**COLLECTED DATA**

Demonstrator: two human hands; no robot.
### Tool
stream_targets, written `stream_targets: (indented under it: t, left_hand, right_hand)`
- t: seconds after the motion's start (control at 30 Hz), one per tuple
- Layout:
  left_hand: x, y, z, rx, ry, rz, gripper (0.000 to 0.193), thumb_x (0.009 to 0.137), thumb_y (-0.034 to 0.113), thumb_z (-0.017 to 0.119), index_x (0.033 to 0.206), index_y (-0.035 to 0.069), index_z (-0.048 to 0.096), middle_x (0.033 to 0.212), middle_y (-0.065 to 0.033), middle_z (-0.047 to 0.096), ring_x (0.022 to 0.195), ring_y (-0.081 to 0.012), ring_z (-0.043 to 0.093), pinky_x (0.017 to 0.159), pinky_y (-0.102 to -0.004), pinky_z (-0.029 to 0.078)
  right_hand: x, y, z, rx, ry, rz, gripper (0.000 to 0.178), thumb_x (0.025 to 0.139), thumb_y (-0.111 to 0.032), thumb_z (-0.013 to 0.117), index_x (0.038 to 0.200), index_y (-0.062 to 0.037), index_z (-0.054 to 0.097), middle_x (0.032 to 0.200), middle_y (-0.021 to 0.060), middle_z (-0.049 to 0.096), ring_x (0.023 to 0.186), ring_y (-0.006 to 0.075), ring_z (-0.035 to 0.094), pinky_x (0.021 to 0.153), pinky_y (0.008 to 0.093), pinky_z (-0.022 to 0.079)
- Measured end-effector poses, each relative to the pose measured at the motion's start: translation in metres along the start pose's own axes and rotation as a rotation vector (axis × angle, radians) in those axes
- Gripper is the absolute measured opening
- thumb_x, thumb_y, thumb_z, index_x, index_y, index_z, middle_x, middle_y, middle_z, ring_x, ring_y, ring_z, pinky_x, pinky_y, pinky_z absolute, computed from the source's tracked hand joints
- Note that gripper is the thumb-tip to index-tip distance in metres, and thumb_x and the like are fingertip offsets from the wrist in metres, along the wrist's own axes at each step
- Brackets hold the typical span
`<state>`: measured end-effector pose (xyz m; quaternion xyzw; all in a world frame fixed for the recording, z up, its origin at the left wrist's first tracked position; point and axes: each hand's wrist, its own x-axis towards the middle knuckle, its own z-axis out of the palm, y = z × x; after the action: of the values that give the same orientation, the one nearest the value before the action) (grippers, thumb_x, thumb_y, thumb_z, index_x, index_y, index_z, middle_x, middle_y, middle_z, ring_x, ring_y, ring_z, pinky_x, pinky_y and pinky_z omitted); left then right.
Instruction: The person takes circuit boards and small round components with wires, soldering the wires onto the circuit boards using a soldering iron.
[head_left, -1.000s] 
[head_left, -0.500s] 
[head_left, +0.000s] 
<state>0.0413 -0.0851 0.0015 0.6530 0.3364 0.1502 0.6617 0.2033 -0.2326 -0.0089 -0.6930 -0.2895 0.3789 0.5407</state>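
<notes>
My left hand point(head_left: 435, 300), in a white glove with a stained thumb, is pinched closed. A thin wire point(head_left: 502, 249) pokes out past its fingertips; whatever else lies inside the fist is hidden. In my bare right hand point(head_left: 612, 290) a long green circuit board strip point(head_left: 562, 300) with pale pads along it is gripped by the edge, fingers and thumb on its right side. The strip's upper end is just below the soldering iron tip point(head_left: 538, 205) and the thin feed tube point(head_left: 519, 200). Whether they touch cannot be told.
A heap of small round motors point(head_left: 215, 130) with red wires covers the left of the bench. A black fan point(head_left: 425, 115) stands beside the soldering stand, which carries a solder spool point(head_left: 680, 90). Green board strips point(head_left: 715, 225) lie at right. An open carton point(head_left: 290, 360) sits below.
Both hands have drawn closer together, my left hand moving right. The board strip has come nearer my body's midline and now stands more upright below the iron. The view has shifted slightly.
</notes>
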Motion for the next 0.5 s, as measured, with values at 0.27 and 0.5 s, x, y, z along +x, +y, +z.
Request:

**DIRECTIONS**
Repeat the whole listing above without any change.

**ANSWER SPACE**
Demonstrator: two human hands; no robot.
### Tool
stream_targets, written `stream_targets: (indented under it: t, left_hand, right_hand)`
- t: seconds after the motion's start (control at 30 Hz), one per tuple
- Layout:
  left_hand: x, y, z, rx, ry, rz, gripper (0.000 to 0.193), thumb_x (0.009 to 0.137), thumb_y (-0.034 to 0.113), thumb_z (-0.017 to 0.119), index_x (0.033 to 0.206), index_y (-0.035 to 0.069), index_z (-0.048 to 0.096), middle_x (0.033 to 0.212), middle_y (-0.065 to 0.033), middle_z (-0.047 to 0.096), ring_x (0.022 to 0.195), ring_y (-0.081 to 0.012), ring_z (-0.043 to 0.093), pinky_x (0.017 to 0.159), pinky_y (-0.102 to -0.004), pinky_z (-0.029 to 0.078)
  right_hand: x, y, z, rx, ry, rz, gripper (0.000 to 0.178), thumb_x (0.025 to 0.139), thumb_y (-0.111 to 0.032), thumb_z (-0.013 to 0.117), index_x (0.038 to 0.200), index_y (-0.062 to 0.037), index_z (-0.054 to 0.097), middle_x (0.032 to 0.200), middle_y (-0.021 to 0.060), middle_z (-0.049 to 0.096), ring_x (0.023 to 0.186), ring_y (-0.006 to 0.075), ring_z (-0.035 to 0.094), pinky_x (0.021 to 0.153), pinky_y (0.008 to 0.093), pinky_z (-0.022 to 0.079)
- Measured end-effector poses, each relative to the pose measured at the motion's start: translation in metres along the start pose's own axes and rotation as a rotation vector (axis × angle, radians) in those axes
- Gripper is the absolute measured opening
- thumb_x, thumb_y, thumb_z, index_x, index_y, index_z, middle_x, middle_y, middle_z, ring_x, ring_y, ring_z, pinky_x, pinky_y, pinky_z absolute, computed from the source's tracked hand joints
- Note that gripper is the thumb-tip to index-tip distance in metres, and thumb_x and the like are fingertip offsets from the wrist in metres, along the wrist's own axes at each step
- Brackets hold the typical span
`<state>`: measured end-effector pose (xyz m; quaternion xyzw; all in a world frame fixed for the recording, z up, its origin at the left wrist's first tracked position; point and axes: each hand's wrist, its own x-axis towards the middle knuckle, its own z-axis out of the palm, y = z × x; after the action: of the values that give the same orientation, the one nearest the value before the action) (grippers, thumb_x, thumb_y, thumb_z, index_x, index_y, index_z, middle_x, middle_y, middle_z, ring_x, ring_y, ring_z, pinky_x, pinky_y and pinky_z omitted); left then right.
Instruction: The person takes circuit boards and small round components with wires, soldering the wires onto the circuit boards using a soldering iron.
[head_left, -1.000s] 
[head_left, -0.500s] 
[head_left, +0.000s] 
<state>0.0413 -0.0851 0.0015 0.6530 0.3364 0.1502 0.6617 0.2033 -0.2326 -0.0089 -0.6930 -0.2895 0.3789 0.5407</state>
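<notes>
My left hand point(head_left: 435, 300), in a white glove with a stained thumb, is pinched closed. A thin wire point(head_left: 502, 249) pokes out past its fingertips; whatever else lies inside the fist is hidden. In my bare right hand point(head_left: 612, 290) a long green circuit board strip point(head_left: 562, 300) with pale pads along it is gripped by the edge, fingers and thumb on its right side. The strip's upper end is just below the soldering iron tip point(head_left: 538, 205) and the thin feed tube point(head_left: 519, 200). Whether they touch cannot be told.
A heap of small round motors point(head_left: 215, 130) with red wires covers the left of the bench. A black fan point(head_left: 425, 115) stands beside the soldering stand, which carries a solder spool point(head_left: 680, 90). Green board strips point(head_left: 715, 225) lie at right. An open carton point(head_left: 290, 360) sits below.
Both hands have drawn closer together, my left hand moving right. The board strip has come nearer my body's midline and now stands more upright below the iron. The view has shifted slightly.
</notes>
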Motion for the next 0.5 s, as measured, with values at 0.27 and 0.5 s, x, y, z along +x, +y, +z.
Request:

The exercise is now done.